- Task directions -
Repeat the data. Keep each line identical.

- Provided material -
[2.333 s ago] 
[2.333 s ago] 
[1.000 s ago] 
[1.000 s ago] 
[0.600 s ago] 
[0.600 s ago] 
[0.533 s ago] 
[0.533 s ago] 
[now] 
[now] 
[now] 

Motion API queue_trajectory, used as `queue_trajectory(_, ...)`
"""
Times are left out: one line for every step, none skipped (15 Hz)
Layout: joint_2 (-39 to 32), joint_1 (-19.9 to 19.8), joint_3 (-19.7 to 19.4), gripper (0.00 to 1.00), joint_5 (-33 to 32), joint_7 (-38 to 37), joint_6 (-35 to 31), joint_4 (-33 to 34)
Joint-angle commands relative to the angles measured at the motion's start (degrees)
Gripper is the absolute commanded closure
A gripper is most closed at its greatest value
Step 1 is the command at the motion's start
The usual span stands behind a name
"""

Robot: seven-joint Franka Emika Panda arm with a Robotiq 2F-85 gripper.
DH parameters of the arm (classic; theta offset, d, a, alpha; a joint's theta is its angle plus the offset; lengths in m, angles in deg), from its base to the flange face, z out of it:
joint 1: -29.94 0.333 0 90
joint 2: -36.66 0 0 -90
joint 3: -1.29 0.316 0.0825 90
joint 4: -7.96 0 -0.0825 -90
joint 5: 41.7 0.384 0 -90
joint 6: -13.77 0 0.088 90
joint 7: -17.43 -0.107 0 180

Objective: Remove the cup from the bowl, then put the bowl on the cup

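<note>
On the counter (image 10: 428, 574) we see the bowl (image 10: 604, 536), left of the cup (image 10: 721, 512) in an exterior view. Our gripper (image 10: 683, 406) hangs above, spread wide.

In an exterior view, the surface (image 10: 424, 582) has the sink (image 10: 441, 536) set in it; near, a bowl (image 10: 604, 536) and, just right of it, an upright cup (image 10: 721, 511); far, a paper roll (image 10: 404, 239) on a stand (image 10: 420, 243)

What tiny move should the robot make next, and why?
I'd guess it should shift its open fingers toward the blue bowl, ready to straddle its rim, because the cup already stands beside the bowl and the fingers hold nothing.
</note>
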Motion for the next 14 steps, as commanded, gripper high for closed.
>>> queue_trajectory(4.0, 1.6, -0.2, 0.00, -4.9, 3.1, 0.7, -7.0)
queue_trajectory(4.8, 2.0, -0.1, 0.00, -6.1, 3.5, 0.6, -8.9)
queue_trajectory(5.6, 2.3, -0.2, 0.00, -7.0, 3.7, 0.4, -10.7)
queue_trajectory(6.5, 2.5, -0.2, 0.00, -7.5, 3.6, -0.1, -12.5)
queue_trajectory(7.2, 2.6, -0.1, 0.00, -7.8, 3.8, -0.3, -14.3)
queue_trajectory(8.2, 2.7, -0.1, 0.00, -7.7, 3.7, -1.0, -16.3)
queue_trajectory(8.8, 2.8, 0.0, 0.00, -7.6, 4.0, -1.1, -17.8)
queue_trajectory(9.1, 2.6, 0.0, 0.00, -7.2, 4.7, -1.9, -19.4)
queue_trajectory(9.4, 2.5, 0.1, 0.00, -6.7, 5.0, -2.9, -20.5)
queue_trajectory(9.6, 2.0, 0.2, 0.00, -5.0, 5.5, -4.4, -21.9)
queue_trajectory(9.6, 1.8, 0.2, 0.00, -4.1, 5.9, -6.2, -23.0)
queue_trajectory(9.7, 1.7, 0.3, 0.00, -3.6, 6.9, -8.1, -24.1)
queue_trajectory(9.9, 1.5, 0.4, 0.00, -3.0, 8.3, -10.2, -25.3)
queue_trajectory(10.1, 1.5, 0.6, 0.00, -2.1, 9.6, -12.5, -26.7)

- Answer area -
[2.333 s ago] 
[2.333 s ago] 
[1.000 s ago] 
[1.000 s ago] 
[0.600 s ago] 
[0.600 s ago] 
[0.533 s ago] 
[0.533 s ago] 
[now] 
[now] 
[now] 

Motion API queue_trajectory, used as `queue_trajectory(_, ...)`
"""
Times are left out: one line for every step, none skipped (15 Hz)
Layout: joint_2 (-39 to 32), joint_1 (-19.9 to 19.8), joint_3 (-19.7 to 19.4), gripper (0.00 to 1.00), joint_5 (-33 to 32), joint_7 (-38 to 37), joint_6 (-35 to 31), joint_4 (-33 to 34)
Joint-angle commands relative to the angles measured at the motion's start (degrees)
Gripper is the absolute commanded closure
A gripper is most closed at its greatest value
Step 1 is the command at the motion's start
The usual span stands behind a name
"""

Robot: seven-joint Franka Emika Panda arm with a Robotiq 2F-85 gripper.
DH parameters of the arm (classic; theta offset, d, a, alpha; a joint's theta is its angle plus the offset; lengths in m, angles in deg), from its base to the flange face, z out of it:
joint 1: -29.94 0.333 0 90
joint 2: -36.66 0 0 -90
joint 3: -1.29 0.316 0.0825 90
joint 4: -7.96 0 -0.0825 -90
joint 5: 41.7 0.384 0 -90
joint 6: -13.77 0 0.088 90
joint 7: -17.43 -0.107 0 180

Objective: Remove the cup from the bowl, then put the bowl on the cup

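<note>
On the counter (image 10: 428, 574) we see the bowl (image 10: 604, 536), left of the cup (image 10: 721, 512) in an exterior view. Our gripper (image 10: 683, 406) hangs above, spread wide.

In an exterior view, the surface (image 10: 424, 582) has the sink (image 10: 441, 536) set in it; near, a bowl (image 10: 604, 536) and, just right of it, an upright cup (image 10: 721, 511); far, a paper roll (image 10: 404, 239) on a stand (image 10: 420, 243)

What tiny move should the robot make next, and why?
I'd guess it should shift its open fingers toward the blue bowl, ready to straddle its rim, because the cup already stands beside the bowl and the fingers hold nothing.
</note>
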Motion for the next 14 steps, as commanded, gripper high for closed.
>>> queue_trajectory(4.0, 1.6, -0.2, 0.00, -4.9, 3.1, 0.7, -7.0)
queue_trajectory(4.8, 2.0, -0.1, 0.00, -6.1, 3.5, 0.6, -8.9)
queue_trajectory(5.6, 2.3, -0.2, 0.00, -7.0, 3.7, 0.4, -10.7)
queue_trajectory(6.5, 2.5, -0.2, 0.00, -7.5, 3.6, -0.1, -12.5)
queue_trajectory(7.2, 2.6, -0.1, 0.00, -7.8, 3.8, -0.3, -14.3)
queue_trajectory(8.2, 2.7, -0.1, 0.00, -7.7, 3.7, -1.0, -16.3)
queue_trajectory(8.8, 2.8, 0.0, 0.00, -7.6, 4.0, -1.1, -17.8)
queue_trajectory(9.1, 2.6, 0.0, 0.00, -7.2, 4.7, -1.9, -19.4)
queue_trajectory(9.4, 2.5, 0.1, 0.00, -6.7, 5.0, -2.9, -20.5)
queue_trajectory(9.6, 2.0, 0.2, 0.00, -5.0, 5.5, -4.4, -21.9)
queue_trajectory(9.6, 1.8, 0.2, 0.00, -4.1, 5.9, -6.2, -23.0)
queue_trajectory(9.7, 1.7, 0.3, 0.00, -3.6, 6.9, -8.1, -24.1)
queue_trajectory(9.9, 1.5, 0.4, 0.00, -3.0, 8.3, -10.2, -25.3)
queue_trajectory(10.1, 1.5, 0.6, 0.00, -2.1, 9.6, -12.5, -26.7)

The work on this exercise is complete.